His brand of therapy inspired thousands of other books, seminars, workshops, new-age and spiritual groups, which have all been based on Frankl's ideas of the unique ability of the human to choose its path discover meaning in every experience. From Scot Peck's "Road Less Traveled" to Steven Covey's Seven Habits, and hundreds of other bestsellers during the last 30 years, all of them were students of Victor Frankl's perspectives.

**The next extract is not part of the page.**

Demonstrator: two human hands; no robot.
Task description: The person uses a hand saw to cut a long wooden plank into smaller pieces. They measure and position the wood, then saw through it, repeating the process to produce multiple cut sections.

Victor Frankl concluded his story to Rabbi Beiderman in these words:

"איך וועל אים אייביק דאנקבאר זיין"

"I will forever be grateful to him," to the Lubavitcher Rebbe.

 I Love Chabad

Not knowing who he was talking too, Frankl added: "A number of years ago Chabad established itself here in Vienna . I became a supporter. You too should support it. They are the best…" Rabbi Biederman finally understood why he was getting a check in the mail before each Yom Kippur. Their conversation was over.

Tefilin Each Day

But the story is not over. In 2003, Dr. Shimon Cown, an Lubavitch Australian expert on Frankl, went to visit his non-Jewish widow, Elenor, in Vienna . She took out a pair of tefilin and showed it to him. "My late husband would put these on each and every day," she said to him. Then she took out a pair of tzitzis he made for himself to wear. At night in bed, Victor would recite the book of Tehilim (Psalms). You get it? On Yom Kippur nobody saw him in shul, but a day of tefilin he did not miss. When they asked in interviews whether he believed in G-d, he would usually not give a direct answer. But a day of tefilin he would not miss! What a Jew!

The Soldier

In 1973, an Israeli soldier lay in the hospital, depressed and dejected, saying that he feels like committing suicide. You see, he lost both his legs during the Yom Kippur war. He felt that without legs his future was hopeless. One day, his doctor walked into the room. The soldier was sitting upright, and looked relaxed and happy. The doctor looked at him, and saw that his eyes regained that passionate gaze. What happened? The doctor asked. The soldier pointed to his night table. He has just finished reading "Man's Search for Meaning" and the stories about how certain Jews behaved in the death camps. He learnt of the capacity of the human being to choose to turn adversity into triumph by discovering the meaning in his life's experiences. "This transformed me," the soldier said.

One Message

This, friends, was the potential the Rebbe saw when he decided to send Margareta on a mission to Vienna . Imagine: One single message from a man in Brooklyn who cared literally transformed tens of millions of lives! And what was the message? Don't despair. You will prevail. Because the Lubavitcher Rebbe was determined to get out to the world this message: we really do have a soul; the soul is the deepest and most real part of us; and that we will never be fully alive if we don't access our souls. What is a soul? A soul is our inner identity, our raison d'être. The soul of music is the composer's vision that energizes and gives life to the notes played in a musical composition. The actual notes are like the body expressing the vision and feeling of the soul within them. Each soul is the expression of G-d's intention and vision in creating that particular being. The soul is the very fabric of our being—as conceived by G-d's vision in wanting us to exist. Each of us is a unique musical note in a grand cosmic composition. It is incumbent upon us to discover our soul—our higher calling—and play its unique music.